Perhaps I'm missing something obvious, but I can't see where a sequence point is created.
回答1:
f() + g()
Here the behavior is unspecified (not undefined), because the order in which each operand is evaluated (that is, each function is called) is unspecified.
obj.foo().bar();
This is well-defined in C++.
The relevant section §1.9.17 from the C++ ISO standard reads,
When calling a function (whether or not the function is inline), there is a sequence point after the evaluation of all function arguments (if any) which takes place before execution of any expressions or statements in the function body. There is also a sequence point after the copying of a returned value and before the execution of any expressions outside the function.
Similar cases has been discussed in great detail, in these topics:
- Undefined behavior and sequence points reloaded
- Is this code well-defined?
回答2:
If f() and g() both have side effects on some shared object then the behaviour is undefined because the order of execution is unknown.
This is not true. Function invocations do not interleave, and there is a sequence point before entering functions, and before leaving functions.
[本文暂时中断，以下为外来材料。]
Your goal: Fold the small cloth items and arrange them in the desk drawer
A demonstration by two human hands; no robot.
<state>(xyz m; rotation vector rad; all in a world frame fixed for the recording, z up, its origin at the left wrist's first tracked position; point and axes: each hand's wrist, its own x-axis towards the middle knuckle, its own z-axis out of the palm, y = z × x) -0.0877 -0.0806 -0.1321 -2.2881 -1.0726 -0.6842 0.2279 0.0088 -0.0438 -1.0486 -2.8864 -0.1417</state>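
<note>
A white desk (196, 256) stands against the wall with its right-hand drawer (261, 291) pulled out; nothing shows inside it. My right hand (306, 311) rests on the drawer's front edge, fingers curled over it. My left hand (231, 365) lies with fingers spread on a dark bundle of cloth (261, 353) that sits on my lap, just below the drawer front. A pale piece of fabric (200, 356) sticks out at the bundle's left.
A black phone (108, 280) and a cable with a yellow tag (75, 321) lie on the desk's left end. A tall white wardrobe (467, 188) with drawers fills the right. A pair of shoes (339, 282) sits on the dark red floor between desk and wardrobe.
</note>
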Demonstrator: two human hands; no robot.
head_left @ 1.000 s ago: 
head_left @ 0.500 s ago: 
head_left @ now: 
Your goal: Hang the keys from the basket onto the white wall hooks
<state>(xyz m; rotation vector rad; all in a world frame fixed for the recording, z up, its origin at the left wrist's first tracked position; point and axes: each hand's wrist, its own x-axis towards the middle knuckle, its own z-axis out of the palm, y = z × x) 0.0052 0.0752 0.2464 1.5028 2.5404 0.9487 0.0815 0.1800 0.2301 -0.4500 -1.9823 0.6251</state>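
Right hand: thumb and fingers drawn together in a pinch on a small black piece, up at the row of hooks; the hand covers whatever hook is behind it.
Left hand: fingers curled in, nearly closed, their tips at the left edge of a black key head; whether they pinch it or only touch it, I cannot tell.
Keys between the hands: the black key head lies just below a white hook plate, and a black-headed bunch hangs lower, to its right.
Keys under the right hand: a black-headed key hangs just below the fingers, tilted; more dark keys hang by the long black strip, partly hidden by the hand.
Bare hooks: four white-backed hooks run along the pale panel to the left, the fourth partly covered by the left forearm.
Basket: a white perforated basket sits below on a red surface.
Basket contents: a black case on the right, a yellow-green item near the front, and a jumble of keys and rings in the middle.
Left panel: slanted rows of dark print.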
All side effects in g respective to side effects in f are separated by at least one sequence point. Behavior is not undefined.
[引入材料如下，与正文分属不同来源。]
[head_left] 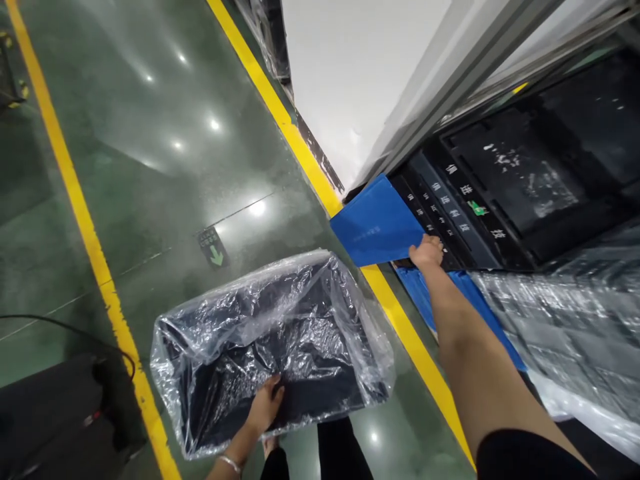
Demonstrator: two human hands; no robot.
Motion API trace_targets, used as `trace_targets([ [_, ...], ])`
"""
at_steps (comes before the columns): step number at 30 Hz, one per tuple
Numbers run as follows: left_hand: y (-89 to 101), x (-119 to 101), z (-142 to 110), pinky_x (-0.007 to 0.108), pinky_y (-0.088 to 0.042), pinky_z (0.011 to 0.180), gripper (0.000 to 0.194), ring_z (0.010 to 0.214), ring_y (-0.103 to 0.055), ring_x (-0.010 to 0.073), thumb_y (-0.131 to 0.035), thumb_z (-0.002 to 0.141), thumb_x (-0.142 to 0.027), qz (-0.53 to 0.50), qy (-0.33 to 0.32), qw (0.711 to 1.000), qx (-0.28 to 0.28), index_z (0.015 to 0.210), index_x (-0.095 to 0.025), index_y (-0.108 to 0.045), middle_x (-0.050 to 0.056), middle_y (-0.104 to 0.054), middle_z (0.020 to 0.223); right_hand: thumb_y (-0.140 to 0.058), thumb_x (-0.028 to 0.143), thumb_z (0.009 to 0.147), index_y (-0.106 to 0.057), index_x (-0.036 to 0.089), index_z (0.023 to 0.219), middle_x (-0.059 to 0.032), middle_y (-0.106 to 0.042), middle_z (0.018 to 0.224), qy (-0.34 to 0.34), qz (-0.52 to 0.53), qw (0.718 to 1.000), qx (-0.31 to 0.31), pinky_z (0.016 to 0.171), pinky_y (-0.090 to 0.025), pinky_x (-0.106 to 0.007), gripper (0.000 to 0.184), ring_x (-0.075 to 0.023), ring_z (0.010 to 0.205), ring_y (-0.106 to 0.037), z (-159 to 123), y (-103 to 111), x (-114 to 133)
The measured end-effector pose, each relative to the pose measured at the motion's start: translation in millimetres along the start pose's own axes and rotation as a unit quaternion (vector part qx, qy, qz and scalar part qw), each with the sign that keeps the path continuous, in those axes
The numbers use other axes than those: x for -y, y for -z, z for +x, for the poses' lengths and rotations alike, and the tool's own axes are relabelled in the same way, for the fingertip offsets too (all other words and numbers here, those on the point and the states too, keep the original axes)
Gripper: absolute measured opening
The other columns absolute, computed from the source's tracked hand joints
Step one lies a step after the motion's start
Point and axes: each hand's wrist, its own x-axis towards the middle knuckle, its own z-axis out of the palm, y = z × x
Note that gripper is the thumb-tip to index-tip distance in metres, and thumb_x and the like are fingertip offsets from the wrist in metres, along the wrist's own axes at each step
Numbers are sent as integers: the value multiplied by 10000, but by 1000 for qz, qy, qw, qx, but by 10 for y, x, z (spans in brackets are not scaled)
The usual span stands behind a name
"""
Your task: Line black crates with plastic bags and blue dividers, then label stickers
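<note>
My right hand (429, 252) reaches out to the right and is closed on the near corner of a blue sheet (377, 223). This thin, stiff-looking sheet has faint print on it and juts over the yellow line beside a stack of black crates (463, 213). Low in front of me is a dark bin (320, 397), covered and lined with a crinkled clear plastic bag (235, 327). At the bin's near side my left hand (267, 403) has its fingers curled together on the bag; the fingertips are partly hidden.
More blue sheeting (470, 300) and plastic-wrapped goods (560, 320) lie right of my arm. A white panel (365, 60) rises behind the crates. Yellow lines (80, 207) cross the green floor. At left are a dark object (50, 407) and a black cable (65, 323).
</note>
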Motion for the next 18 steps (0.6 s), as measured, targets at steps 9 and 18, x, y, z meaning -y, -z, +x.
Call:
trace_targets([
  [9, 186, 143, -24, 265, -402, 1033, 393, 1208, -551, 188, -473, 847, -208, 26, 41, 999, -11, 1209, -91, -574, 137, -606, 1271, -491, 375, 813, -440, 63, 1267, -209, -441, 1235, -20, -6, 999, -28, 925, -324, -454, 553, -332, 1155, -364, -190, 56, 174],
  [18, 61, 117, -82, 248, -381, 1053, 399, 1207, -550, 170, -474, 856, -214, 19, 17, 1000, -9, 1221, -82, -567, 131, -600, 1281, -365, 292, 878, -600, 81, 1132, -191, -546, 1201, 69, 104, 992, 0, 919, -391, -352, 405, -265, 1108, -483, -669, 148, 526],
])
As a consequence, the order of execution of the functions f and g is not determined, but once one function is executed, only that function's evaluations are executed, and the other function "has to wait". Different observable results are possible, but this does not imply that undefined behavior has happened.
Now I was wondering what happens when you chain member functions on an object.
If you have obj.foo().bar() then you need to first evaluate obj.foo() to know what object you call function bar on, which means you have to wait for obj.foo() to return and yield a value. This however does not necessarily mean that all side effects initiated by evaluation of obj.foo() are finished. After evaluating an expression, you need a sequence point for those side effects to be considered complete. Because there is a sequence point before returning from obj.foo() and also before calling bar(), you have effectively a determined order for executing side effects initiated by evaluating expressions in foo and bar respectively.
To explain a bit more, the reason foo is called before bar in your example is the same to why i++ is first incremented before the function f is called in the following.
int i = 0;
void f() {
std::cout << i << std::endl;
}
typedef void (*fptype)();
fptype fs[] = { f };
int main() {
fs[i++]();
}
The question to ask here is: Will this program print 0, 1 or is its behavior undefined or unspecified? The answer is, because the expression fs[i++] necessarily has to be first evaluated before the function call, and there is a sequence point before entering f, the value of i inside f is 1.
I don't think you need to extend the scope of the implicit object parameter to sequence points to explain your case, and you certainly cannot extend it to explain this case (which I hope is defined behavior).
The C++0x draft (which doesn't have sequence points anymore) has a more explicit wording of this (emphasize mine)
When calling a function (whether or not the function is inline), every value computation and side effect associated with any argument expression, or with the postfix expression designating the called function, is sequenced before execution of every expression or statement in the body of the called function.
回答3:
Foo() will be executed before bar(). We have to determine Foo() first, or else we won't know what bar() should act on ( we wont even know what type of class bar() belongs to. It might be more intuitive to you if you think, what would we have to do if foo returned a new instance of obj, instead of this. Or if foo returned an instance of an entirely different class that also has a bar() method defined.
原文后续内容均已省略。